*** Block opens ***

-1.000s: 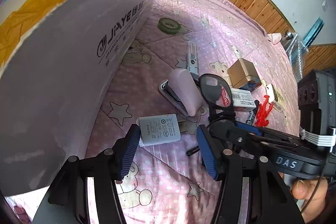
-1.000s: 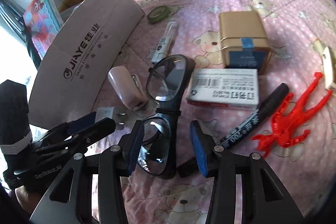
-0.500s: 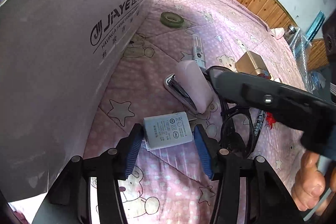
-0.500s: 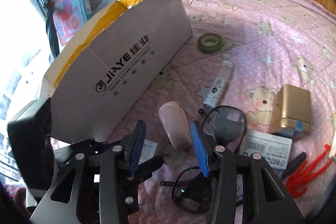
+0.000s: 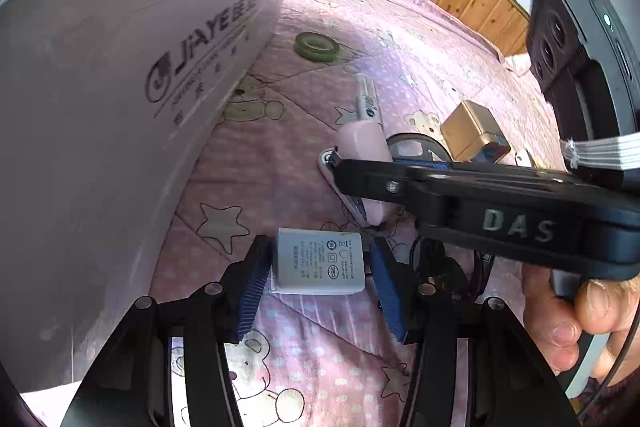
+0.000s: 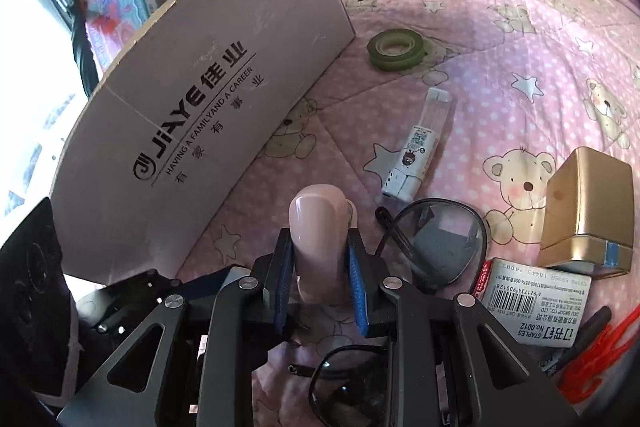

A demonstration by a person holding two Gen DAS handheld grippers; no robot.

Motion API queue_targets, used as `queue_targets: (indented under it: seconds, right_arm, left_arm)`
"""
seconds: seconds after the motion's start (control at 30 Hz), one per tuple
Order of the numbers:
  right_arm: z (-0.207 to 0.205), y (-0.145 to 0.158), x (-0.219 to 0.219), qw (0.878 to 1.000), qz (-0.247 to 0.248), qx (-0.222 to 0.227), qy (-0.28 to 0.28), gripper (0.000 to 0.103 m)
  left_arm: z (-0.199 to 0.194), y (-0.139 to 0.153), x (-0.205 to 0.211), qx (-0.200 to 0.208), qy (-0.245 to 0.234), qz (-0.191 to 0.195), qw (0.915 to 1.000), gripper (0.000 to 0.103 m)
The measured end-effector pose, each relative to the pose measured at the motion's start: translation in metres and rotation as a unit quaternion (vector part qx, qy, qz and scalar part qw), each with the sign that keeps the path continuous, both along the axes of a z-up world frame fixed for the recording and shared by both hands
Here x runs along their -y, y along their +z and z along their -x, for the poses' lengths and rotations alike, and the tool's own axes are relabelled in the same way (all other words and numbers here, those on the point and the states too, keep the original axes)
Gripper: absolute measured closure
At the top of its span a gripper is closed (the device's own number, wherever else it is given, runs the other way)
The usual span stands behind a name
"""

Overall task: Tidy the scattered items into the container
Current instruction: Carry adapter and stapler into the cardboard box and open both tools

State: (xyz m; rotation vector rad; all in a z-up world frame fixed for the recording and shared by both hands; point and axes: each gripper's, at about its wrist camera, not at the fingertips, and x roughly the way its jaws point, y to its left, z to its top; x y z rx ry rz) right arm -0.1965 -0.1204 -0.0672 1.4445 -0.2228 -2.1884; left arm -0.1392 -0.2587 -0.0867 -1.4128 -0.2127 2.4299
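On the pink bedspread lies a white charger (image 5: 318, 263), and my left gripper (image 5: 318, 267) is open, its blue pads close on either side of it. My right gripper (image 6: 320, 267) is shut on a pink stapler (image 6: 318, 223), which still rests on the bedspread. The same stapler (image 5: 364, 147) shows in the left wrist view, partly hidden by the right tool's black body. The cardboard box (image 6: 208, 115) stands just left of both grippers, its printed wall (image 5: 120, 107) towering over the charger.
Black glasses (image 6: 440, 243) lie right of the stapler, with a white tube (image 6: 420, 147), a green tape roll (image 6: 396, 49), a gold tin (image 6: 588, 203), a staples box (image 6: 532, 307), a black marker (image 6: 580, 339) and a red toy figure (image 6: 600, 351). A hand (image 5: 580, 319) holds the right tool.
My right gripper swung left from the glasses to the pink stapler and shut on it. My left gripper moved in around the charger and narrowed a little.
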Motion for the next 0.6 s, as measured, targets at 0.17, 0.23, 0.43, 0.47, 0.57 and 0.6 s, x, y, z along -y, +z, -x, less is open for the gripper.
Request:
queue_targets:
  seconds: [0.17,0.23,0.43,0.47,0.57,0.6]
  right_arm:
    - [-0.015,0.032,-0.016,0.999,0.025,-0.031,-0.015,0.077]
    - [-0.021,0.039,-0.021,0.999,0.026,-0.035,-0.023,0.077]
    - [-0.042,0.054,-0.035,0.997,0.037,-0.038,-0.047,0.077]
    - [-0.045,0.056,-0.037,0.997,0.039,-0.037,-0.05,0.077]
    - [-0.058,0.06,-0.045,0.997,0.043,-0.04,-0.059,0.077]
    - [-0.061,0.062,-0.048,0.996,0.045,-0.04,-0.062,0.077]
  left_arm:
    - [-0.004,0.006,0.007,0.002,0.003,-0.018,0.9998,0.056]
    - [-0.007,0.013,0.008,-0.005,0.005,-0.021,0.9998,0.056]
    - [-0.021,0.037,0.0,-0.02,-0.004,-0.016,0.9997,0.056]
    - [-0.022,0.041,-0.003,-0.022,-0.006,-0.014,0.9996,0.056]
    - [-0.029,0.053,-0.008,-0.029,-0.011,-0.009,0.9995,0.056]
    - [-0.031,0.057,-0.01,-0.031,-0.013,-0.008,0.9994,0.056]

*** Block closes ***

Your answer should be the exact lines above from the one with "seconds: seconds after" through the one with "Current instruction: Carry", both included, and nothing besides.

seconds: seconds after the motion's start (control at 30 Hz), one per tuple
Order of the numbers:
  right_arm: z (-0.207 to 0.205), y (-0.145 to 0.158), x (-0.219 to 0.219), qw (0.878 to 1.000), qz (-0.247 to 0.248), qx (-0.222 to 0.227), qy (-0.28 to 0.28), gripper (0.000 to 0.103 m)
  left_arm: z (-0.199 to 0.194), y (-0.139 to 0.153), x (-0.205 to 0.211), qx (-0.200 to 0.208), qy (-0.245 to 0.234), qz (-0.191 to 0.195), qw (0.915 to 1.000), gripper (0.000 to 0.103 m)
The measured end-effector pose, each relative to the pose measured at the motion's start: translation in metres and rotation as a unit quaternion (vector part qx, qy, qz and scalar part qw), each with the sign that keeps the path continuous, both along the axes of a z-up world frame fixed for the recording and shared by both hands
Here x runs along their -y, y along their +z and z along their -x, for the poses' lengths and rotations alike, and the tool's own axes are relabelled in the same way (all other words and numbers here, those on the point and the states too, keep the original axes)
Gripper: absolute measured closure
At the top of its span a gripper is closed (the device's own number, wherever else it is given, runs the other way)
The usual span stands behind a name
"""

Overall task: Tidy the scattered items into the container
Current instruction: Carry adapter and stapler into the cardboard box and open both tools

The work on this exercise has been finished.